Farms can also hold or store foods. Holding means storage of food and also includes activities performed incidental to storage of a food (e.g., activities performed for the safe or effective storage of that foods, such as fumigating food during storage, and drying/dehydrating raw agricultural commodities when the drying/dehydrating does not create a distinct commodity (such as drying/dehydrating hay or alfalfa)). Holding also includes activities performed as a practical necessity for the distribution of that foods (such as blending of the same raw agricultural commodity and breaking down pallets), but does not include activities that transform the raw agricultural commodity into a processed food as defined in § 201 (gg) of the Federal Food Drug and Cosmetic Act. Holding facilities could include warehouses, cold storage facilities, storage silos, grain elevators and liquid storage tanks.

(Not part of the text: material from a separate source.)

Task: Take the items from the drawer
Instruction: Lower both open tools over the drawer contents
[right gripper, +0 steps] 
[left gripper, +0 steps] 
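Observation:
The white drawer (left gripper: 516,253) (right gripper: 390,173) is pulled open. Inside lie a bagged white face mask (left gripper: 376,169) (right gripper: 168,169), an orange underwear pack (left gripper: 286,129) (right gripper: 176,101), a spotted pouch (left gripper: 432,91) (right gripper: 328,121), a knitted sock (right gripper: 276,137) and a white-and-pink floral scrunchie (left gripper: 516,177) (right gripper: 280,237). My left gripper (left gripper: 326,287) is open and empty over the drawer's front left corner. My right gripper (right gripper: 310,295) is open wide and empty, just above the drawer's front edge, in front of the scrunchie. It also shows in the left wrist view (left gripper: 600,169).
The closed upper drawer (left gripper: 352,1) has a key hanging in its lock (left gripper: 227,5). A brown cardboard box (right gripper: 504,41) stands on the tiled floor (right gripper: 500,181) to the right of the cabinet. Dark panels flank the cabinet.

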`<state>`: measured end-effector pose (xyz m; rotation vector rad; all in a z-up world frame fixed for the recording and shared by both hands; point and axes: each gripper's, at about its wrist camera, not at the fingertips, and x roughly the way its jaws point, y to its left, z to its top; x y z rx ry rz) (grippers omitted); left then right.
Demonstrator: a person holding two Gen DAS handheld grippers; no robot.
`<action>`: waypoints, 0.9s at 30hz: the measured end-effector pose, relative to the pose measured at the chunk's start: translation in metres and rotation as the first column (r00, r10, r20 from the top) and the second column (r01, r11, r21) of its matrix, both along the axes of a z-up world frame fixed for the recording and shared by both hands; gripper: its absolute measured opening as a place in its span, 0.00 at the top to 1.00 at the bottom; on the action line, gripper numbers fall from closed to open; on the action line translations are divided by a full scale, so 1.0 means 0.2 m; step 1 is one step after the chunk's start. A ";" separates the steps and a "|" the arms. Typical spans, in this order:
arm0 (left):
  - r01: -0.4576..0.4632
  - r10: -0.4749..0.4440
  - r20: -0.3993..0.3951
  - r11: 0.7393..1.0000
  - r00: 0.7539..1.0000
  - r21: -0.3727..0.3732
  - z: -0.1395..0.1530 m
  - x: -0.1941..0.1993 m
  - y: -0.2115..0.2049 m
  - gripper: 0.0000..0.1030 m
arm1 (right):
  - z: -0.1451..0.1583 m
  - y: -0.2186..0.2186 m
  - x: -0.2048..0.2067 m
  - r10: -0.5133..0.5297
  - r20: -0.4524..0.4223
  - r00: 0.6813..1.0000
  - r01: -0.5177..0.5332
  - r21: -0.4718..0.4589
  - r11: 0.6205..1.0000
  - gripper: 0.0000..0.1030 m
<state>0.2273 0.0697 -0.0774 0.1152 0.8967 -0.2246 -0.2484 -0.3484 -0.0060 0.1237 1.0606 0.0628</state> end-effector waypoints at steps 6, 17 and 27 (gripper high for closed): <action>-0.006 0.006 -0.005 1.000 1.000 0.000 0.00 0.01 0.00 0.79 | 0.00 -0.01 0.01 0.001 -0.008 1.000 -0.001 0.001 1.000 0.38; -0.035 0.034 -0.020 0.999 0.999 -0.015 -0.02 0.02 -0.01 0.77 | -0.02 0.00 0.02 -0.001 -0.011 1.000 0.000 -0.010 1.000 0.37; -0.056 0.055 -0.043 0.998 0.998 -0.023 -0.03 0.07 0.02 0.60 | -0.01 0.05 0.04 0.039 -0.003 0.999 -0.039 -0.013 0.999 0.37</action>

What are the new food safety requirements that apply to ready-to-eat foods such as fresh produce?
A ready-to-eat food (RTE food) means any food that is normally eaten in its raw state or any other food that is likely to be eaten without further processing or cooking that would significantly minimize biological hazards, specifically microbial contamination. Produce is commonly consumed raw and includes any fruit or vegetable (including mixes of intact fruits and vegetables) and includes mushrooms, sprouts (irrespective of seed source), peanuts, tree nuts, and herbs. A fruit is the edible reproductive body of a seed plant or tree nut (such as apple, orange, and almond) such that fruit means the harvestable or harvested part of a plant developed from a flower. A vegetable is the edible part of an herbaceous plant (such as cabbage or potato) or fleshy fruiting body of a fungus (such as white button or shiitake) grown for an edible part such that vegetable means the harvestable or harvested part of any plant or fungus whose fruit, fleshy fruiting bodies, seeds, roots, tubers, bulbs, stems, leaves, or flower parts are used as food and includes mushrooms, sprouts, and herbs (such as basil or cilantro). Grains are not produce.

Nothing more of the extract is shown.